Task => Give again, exactly as written, each line of the material below starting at the line that contains "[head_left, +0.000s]" and ending at the line that contains "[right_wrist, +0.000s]". Both ends count, and no other line does.

************

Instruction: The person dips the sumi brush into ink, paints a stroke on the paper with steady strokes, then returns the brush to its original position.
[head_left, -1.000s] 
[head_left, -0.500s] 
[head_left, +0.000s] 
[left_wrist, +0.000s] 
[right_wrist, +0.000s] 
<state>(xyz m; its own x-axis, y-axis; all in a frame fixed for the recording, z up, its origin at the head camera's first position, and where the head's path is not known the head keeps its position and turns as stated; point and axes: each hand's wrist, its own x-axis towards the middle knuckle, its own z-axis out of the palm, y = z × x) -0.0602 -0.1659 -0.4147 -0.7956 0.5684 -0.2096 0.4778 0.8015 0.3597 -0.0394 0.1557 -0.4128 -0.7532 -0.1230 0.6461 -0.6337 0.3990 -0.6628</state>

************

Finished task =>
[head_left, +0.000s] 
[left_wrist, +0.000s] 
[right_wrist, +0.000s] 

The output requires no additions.